What to produce. From the first line of the records down to the one that holds "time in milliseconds", transcribe each line exactly and add nothing.

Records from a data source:
[Start of Attachment]

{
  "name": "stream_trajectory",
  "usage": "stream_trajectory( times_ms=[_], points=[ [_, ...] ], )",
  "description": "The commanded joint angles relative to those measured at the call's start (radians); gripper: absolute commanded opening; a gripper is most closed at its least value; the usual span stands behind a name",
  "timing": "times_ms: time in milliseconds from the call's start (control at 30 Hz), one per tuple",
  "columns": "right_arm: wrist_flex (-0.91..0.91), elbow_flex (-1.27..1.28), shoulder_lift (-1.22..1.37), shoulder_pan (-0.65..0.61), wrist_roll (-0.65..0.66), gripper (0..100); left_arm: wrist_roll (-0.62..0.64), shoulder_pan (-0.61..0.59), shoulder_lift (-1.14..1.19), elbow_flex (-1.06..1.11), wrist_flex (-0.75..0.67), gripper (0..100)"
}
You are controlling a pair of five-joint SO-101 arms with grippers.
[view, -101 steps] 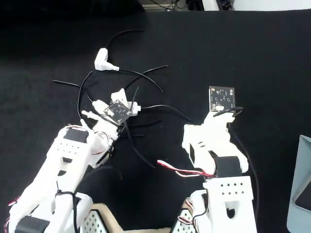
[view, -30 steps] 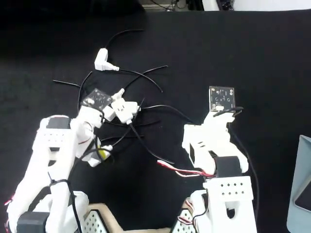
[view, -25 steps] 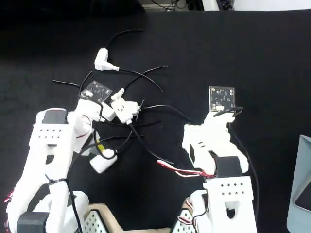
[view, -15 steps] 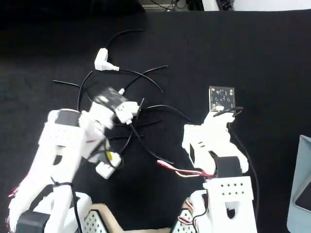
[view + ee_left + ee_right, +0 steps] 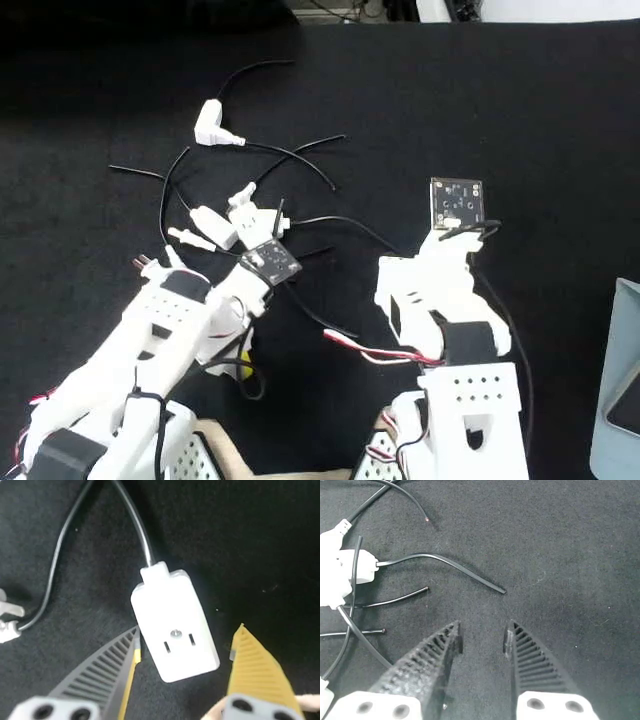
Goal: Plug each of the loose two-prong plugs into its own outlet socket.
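Smooth white plastic outlet socket [image 5: 175, 630], glossy black cord [image 5: 135, 525], matt fuzzy black cloth [image 5: 560, 540]

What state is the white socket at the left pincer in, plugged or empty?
Empty: the socket shows two bare slots, no prongs in them.

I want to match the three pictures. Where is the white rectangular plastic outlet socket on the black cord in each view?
High view: the white rectangular plastic outlet socket lies left of centre, beside a white two-prong plug.
Left wrist view: between the jaws of the open left gripper.
Right wrist view: probably the socket at the start of the long black cord; uncertain.
Shared landmark: that long black cord, leaving the socket.
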Motion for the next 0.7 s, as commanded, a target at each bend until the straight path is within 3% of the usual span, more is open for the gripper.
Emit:
stream_trajectory(
  times_ms=[0, 267, 467, 567, 667],
  points=[
    [-0.012, -0.007, -0.008, -0.014, -0.005, 13.8, 0.008, 0.013, -0.003, 0.018, -0.052, 23],
    [-0.012, -0.007, -0.008, -0.014, -0.005, 13.8, 0.008, -0.002, -0.015, -0.042, 0.0, 19],
    [-0.012, -0.007, -0.008, -0.014, -0.005, 13.8, -0.026, -0.156, -0.015, -0.162, 0.011, 12],
    [-0.012, -0.007, -0.008, -0.014, -0.005, 13.8, -0.066, -0.202, -0.015, -0.174, 0.014, 16],
    [-0.014, -0.007, -0.008, -0.014, -0.005, 13.8, -0.064, -0.249, -0.015, -0.176, 0.014, 27]
  ],
)
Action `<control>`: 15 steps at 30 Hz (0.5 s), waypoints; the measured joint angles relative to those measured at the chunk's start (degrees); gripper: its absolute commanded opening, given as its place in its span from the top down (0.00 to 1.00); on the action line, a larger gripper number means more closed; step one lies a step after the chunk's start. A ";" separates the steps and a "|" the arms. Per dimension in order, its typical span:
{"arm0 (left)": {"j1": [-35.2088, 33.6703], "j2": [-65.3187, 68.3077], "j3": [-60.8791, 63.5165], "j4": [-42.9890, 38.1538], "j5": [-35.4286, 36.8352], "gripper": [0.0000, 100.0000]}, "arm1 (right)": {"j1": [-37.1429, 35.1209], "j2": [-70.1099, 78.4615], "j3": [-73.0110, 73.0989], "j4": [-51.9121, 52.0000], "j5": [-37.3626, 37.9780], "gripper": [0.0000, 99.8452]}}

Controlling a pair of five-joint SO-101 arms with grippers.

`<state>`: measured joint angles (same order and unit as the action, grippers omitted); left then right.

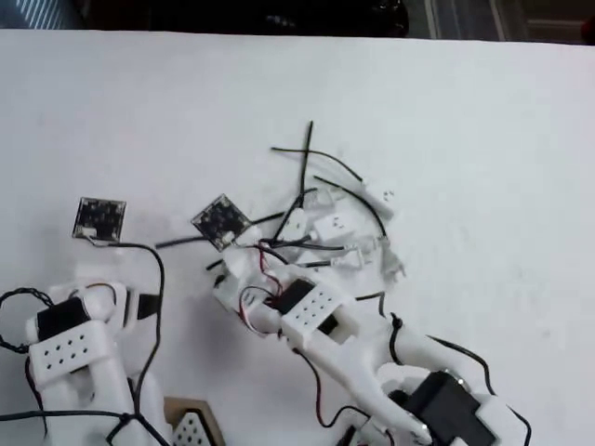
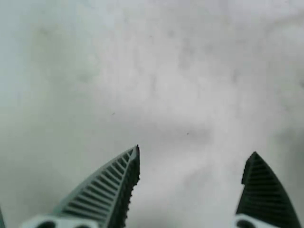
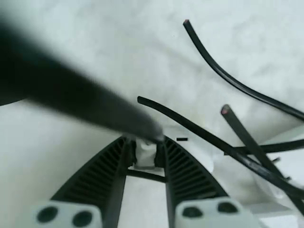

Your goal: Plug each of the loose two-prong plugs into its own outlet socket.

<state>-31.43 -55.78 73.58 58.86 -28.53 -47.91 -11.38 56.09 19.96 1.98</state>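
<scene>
Holding one white plug (image 3: pixel 145 156) clenched in our right gripper (image 3: pixel 145 142) among the tangled cords (image 3: pixel 223 76), left gripper (image 2: pixel 195 152) released, we judge it next needs lining up with a socket (image 1: pixel 335 226).

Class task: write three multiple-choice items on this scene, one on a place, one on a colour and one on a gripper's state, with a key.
1. Where does the tangle of plugs lie?
A. near the middle of the table
B. at its far left corner
C. at its right edge

2. What colour are the plugs' cords?
A. green
B. black
C. yellow

3. How is the left gripper?
A. shut on a plug
B. shut on nothing
C. open

Key:
1 A: the high view shows the tangle near the table's middle.
2 B: every cord is black.
3 C: its fingers stand wide apart over bare table.
</scene>
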 measured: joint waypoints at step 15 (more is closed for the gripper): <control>-0.09 0.00 0.00 0.00 0.00 0.66 | 0.26 0.09 0.62 0.00 10.37 0.98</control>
<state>-31.52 -55.78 73.58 58.86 -28.53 -47.65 -11.30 56.70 19.96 12.35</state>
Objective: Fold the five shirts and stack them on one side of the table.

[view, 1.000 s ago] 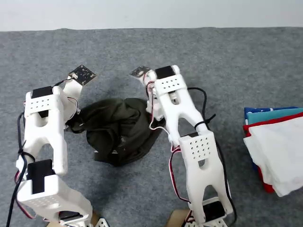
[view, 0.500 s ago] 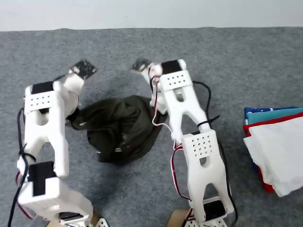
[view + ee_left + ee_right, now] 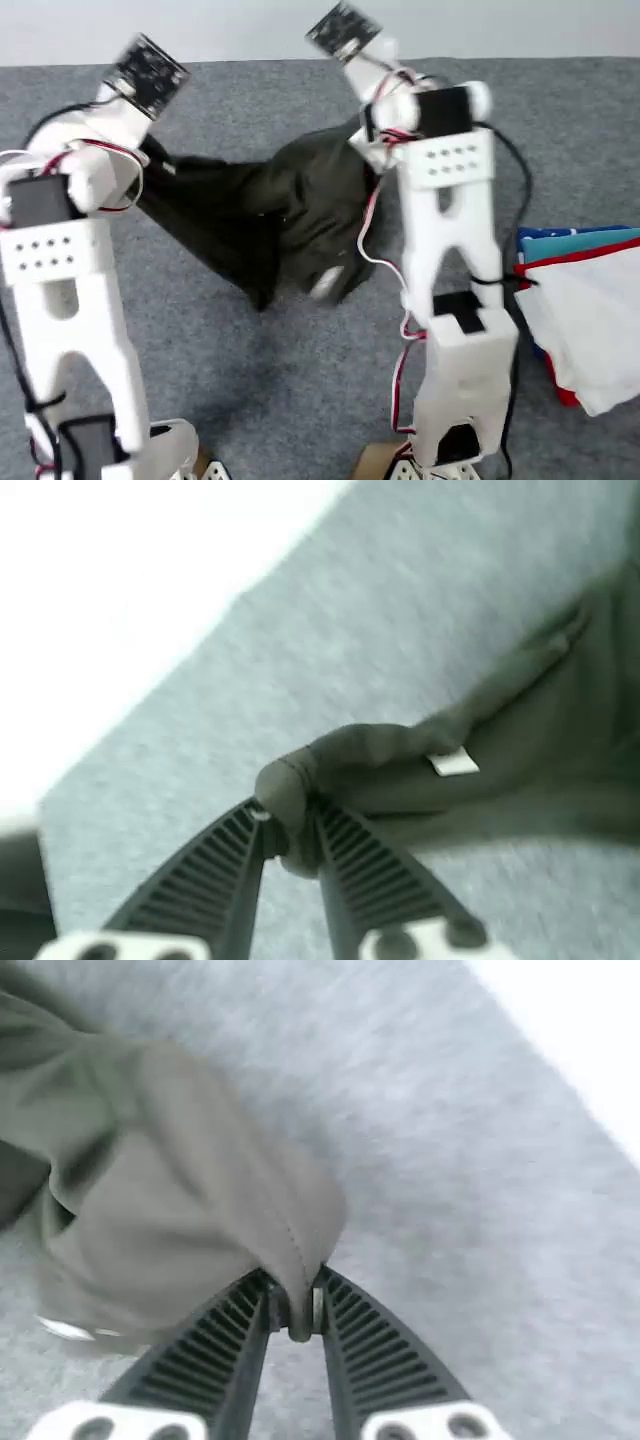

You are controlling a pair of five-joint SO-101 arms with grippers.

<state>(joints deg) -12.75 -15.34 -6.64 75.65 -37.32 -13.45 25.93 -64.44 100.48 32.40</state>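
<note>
Fig.: high view w/ both wrist views.

(a) The grey felt-like table cover (image 3: 300, 400) spans your whole work area.

(b) Your white left arm (image 3: 60, 300) stands at approx. 8 o'clock and your white right arm (image 3: 450, 260) at 5 o'clock. Both reach toward 12 o'clock.

(c) The dark olive crumpled cloth shirt (image 3: 290, 215) sits just 12 o'clock of ctr, stretched btwn the two arms' ends. Its loose folds sag toward 6 o'clock. You cannot tell whether they touch the cover.

(d) The stack of folded shirts (image 3: 585, 320) lies at the 3 o'clock edge, well apart from the olive shirt. It has white on top, w/ red, teal and blue edges under it.

(e) The left gripper (image 3: 288, 845) has its black ribbed jaws clamped on a rolled edge of the olive shirt, at the shirt's 9 o'clock end.

(f) The right gripper (image 3: 297, 1315) has its jaws pinched on a seamed fold of the same shirt, at its 2 o'clock end.

(g) A small white label (image 3: 453, 764) lies on the cloth near the left gripper's hold.
</note>
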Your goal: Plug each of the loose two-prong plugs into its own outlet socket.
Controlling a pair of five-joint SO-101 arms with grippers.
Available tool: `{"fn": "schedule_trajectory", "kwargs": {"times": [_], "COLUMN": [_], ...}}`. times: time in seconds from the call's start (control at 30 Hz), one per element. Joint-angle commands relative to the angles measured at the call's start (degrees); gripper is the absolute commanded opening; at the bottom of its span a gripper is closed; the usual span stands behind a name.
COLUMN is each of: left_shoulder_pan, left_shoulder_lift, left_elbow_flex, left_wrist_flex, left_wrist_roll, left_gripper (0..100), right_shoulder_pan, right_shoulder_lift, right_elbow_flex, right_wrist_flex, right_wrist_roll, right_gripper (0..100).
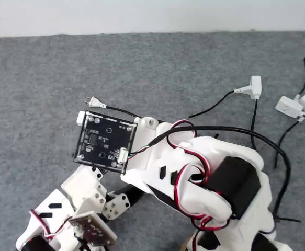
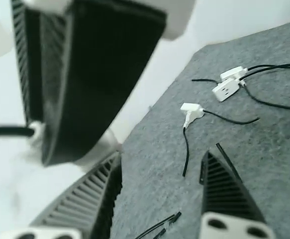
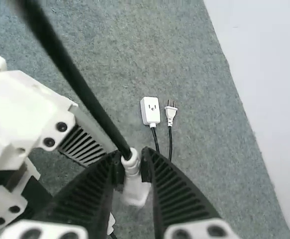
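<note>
The grey felt-like mat (image 1: 42, 68) covers the whole table, with a pale wall (image 1: 142, 15) along its far edge. My right arm (image 1: 215, 172), a bulky white shell looped with red wires, lies across the middle and hides much of the mat. Its square black camera board (image 1: 105, 141) is at its front end. My left arm (image 1: 81, 191) is tucked low beside it, and a big black housing (image 2: 95, 74) stands close in front of its wrist camera. My right gripper (image 3: 131, 158) has its ribbed black fingers pinched onto a white connector (image 3: 134, 191) on a thick black cord; I cannot see the connector's front end. Just beyond it an outlet socket (image 3: 149, 110) and a two-prong plug (image 3: 170, 112) lie side by side on the mat, not joined, the prongs pointing away from me. My left gripper (image 2: 162, 155) is spread wide and holds nothing. Well off toward the mat's right side a plug head (image 2: 188, 119) touches a socket block (image 2: 191, 106). Past them a pair of socket blocks (image 2: 224, 89) lies touching each other.
</note>
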Motion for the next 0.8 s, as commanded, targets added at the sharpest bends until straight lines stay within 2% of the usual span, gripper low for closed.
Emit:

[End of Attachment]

Result below.
{
  "name": "stream_trajectory",
  "usage": "stream_trajectory( times_ms=[_], points=[ [_, ...] ], )",
  "description": "The commanded joint angles relative to those measured at the call's start (radians); gripper: absolute commanded opening; a gripper is most closed at its least value; the usual span stands behind a name",
  "timing": "times_ms: time in milliseconds from the call's start (control at 30 Hz), one per tuple",

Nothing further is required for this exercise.